10 years on, ‘Minecraft’’s crafting system remains unmatched

The game that pioneered virtual crafting also remains the finest example of it

System Shack is NME’s new column that explores the mechanics behind the industry’s most successful games. This week, Rick Lane digs into Minecraft‘s enduring crafting system.

Minecraft’s influence over the gaming landscape is so massive that it’s hard to properly grapple with. The game is directly responsible for the birthing of at least two genres – the survival game in the early 2010s, and the subsequent evolution of battle royale games about five years later. At the same time, Minecraft itself remains enormously popular, thriving alongside games like Fortnite, Stardew Valley and Rust, games which Minecraft itself directly inspired the creation of.

But perhaps Minecraft’s biggest impact on gaming is how every mid-to-large budget game has since felt obliged to include a crafting system somewhere in its mechanics. Dragon Age, Tomb Raider, Fallout, even 2017’s Prey has a little bit of Minecraft in it. Forget gaming’s Citizen Kane, Minecraft is gaming’s Genghis Khan. It took the world by storm, and now there are traces of it everywhere.

At the risk of extending a metaphor comparing a nice game about building things to one of history’s bloodiest conquerors, none of Minecraft’s progeny have succeeding in matching its achievements. Games outside Minecraft that feature crafting either overcomplicate the mechanics – as seen in No Man’s Sky’s bamboozling system of synthesising the entire periodic table, or they oversimplify them, like the crafting systems that invariably get stapled to the head of every third-person action game.

Minecraft Mud bricks
Minecraft. Credit: Mojang.

The reason for this is, in most games that feature it, crafting is a means to an end, and that end is either to complete some other in-game objective, or simply so the developer can put “crafting system” on the back of the box. In Minecraft, crafting is both the means and the end, a self-perpetuating system that facilitates ever greater creative ambition.

That’s not an especially astute observation, but what’s interesting is how Minecraft approaches this, and how that approach has changed over the years. When Minecraft first launched, the heart of its crafting system was the 3×3 grid interface of its crafting table. Every crafting recipe was designed as a little jigsaw puzzle where you needed to place your resources into the grid in a particular arrangement often resembling the shape of the item you were about to craft. Not only did this help simulate the feeling of making something, of assembling it piece-by-piece with your hands, it also helped players figure out how to craft other items in the absence of an in-game tutorial. If a stone pickaxe is three stone blocks sat across two sticks, then it makes sense for a stone spade to be one stone block on top of two sticks.

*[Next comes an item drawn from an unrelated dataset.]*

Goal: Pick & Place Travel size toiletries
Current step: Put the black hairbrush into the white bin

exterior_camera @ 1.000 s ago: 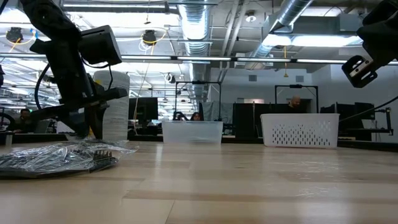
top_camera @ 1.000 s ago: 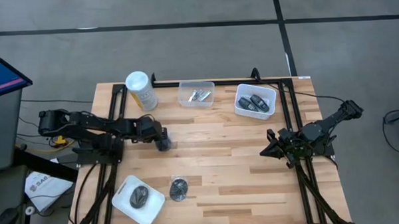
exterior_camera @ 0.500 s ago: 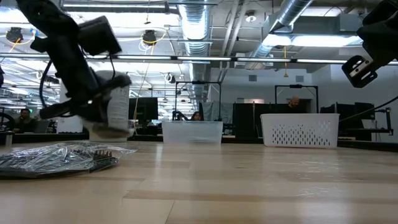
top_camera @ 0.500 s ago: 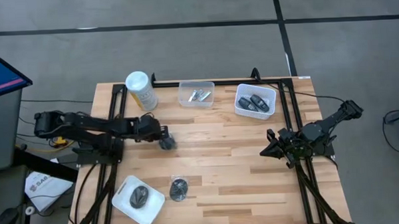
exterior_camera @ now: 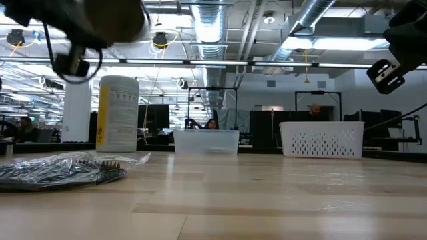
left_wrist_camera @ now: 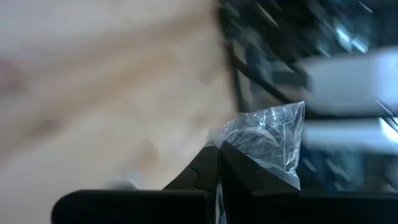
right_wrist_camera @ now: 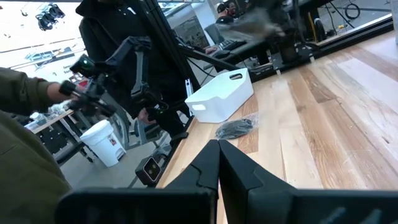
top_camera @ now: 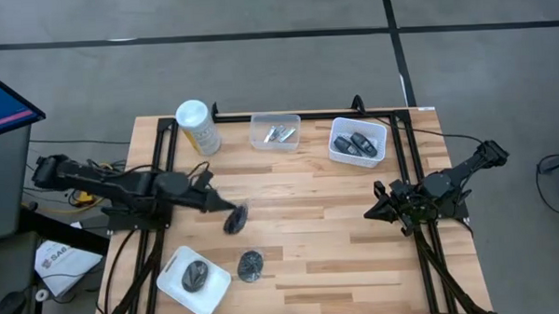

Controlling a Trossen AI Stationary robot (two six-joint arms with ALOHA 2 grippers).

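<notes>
My left gripper [top_camera: 231, 218] hangs over the table's left-middle, shut on a dark round lump in clear wrapping [left_wrist_camera: 268, 140]. A second wrapped lump [top_camera: 251, 265] lies on the table near the near edge and fills the foreground of the low view [exterior_camera: 67, 169]. A third lump [top_camera: 196, 274] lies in the white tray [top_camera: 175, 287]. Silvery tubes [top_camera: 279, 134] rest in the clear bin; dark oblong pieces [top_camera: 359, 144] lie in the white basket. My right gripper [top_camera: 376, 210] waits shut at the table's right side [right_wrist_camera: 217, 155]. My left gripper pinches the clear wrapping [left_wrist_camera: 245, 149] between its two shut fingers [left_wrist_camera: 202, 169]. The crinkled film sticks out past the fingertips. In the high view the dark lump [top_camera: 233, 221] sits at the gripper, lifted clear of the table.
The tall pale-yellow canister [top_camera: 197, 127] stands at the far left. The clear bin [top_camera: 275, 144] and the white basket [top_camera: 339, 151] sit along the far edge. Black frame rails [top_camera: 405, 143] run down both sides. Bare wood lies between the arms [top_camera: 310, 221]. People show beyond the table [right_wrist_camera: 25, 118].
My left gripper has risen from the table, out of the low view's middle, and moved toward the near edge, carrying the wrapped lump clear of the wood. The left arm has stretched out lower and longer. The right arm has kept still.
</notes>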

This system has taken a back-seat in more recent years, in favour of a simplified quick-menu that lets you select craftable items from a list. It’s a necessary concession for non-PC players, as the jigsaw system is too fiddly to use with a gamepad. But it’s also a sensible refinement given how much the process involved in the crafting system has evolved over the last decade.

Minecraft. Credit: Mojang Studios

Process is the other crucial ingredient of any crafting system, one which Minecraft has understood since its earliest days. While your crafting table alone was enough to craft basic items, for more advanced kit, you also needed to deploy a smelter, used for turning ores into metals, sand into glass, and so forth. Even in its simplest form, Minecraft gives you a sense of using different tools for different jobs, which makes holding the final product more satisfying when it emerges from the other end of the pipeline.

Yet whereas the crafting table has become less central to Minecraft’s core loop, the subsidiary processes have expanded massively over the years. Today, Minecraft’s crafting stations include anvils, enchanting tables, composters, cauldrons, brewing stations, blast furnaces, and looms, all of which are used to produce different items.

There are two other key elements to Minecraft’s crafting system. First, almost every item you can craft can be manifested in the world. Any block you craft can be used as a building material, while most of items you craft have some physical function in the world itself. It sounds obvious, but so many crafting systems in other games get this wrong, and any craftable “items” are simply abstract menu icons that have no presence or effect upon the game world itself. A great example of this was the early versions of No Man’s Sky, where nearly all the items you could craft existed simply as cards in a menu screen. It says a lot that one of the ways Hello Games’ improved No Man’s Sky was to make it play a lot more like Minecraft.

But the most important element of Minecraft’s crafting system is, of course, that it enables players to make things the developers didn’t anticipate. This is true both within the core crafting system, which allows players to create things like custom fireworks and specially enchanted weapons, and in how it facilitates larger-scale custom projects through adjacent mechanics like its Redstone system. The possibilities in Minecraft truly are endless, which is not something any other game can say, certainly not while also offering the same level of accessibility.

Minecraft is over a decade old, now the same age as its own core audience, unprecedented in the history of the industry. You would think anything that could have been said about it would have been by this point. And yet, there are still clearly lessons that can be learned from how it implements its crafting system, as we’re yet to see a developer come along and do it better.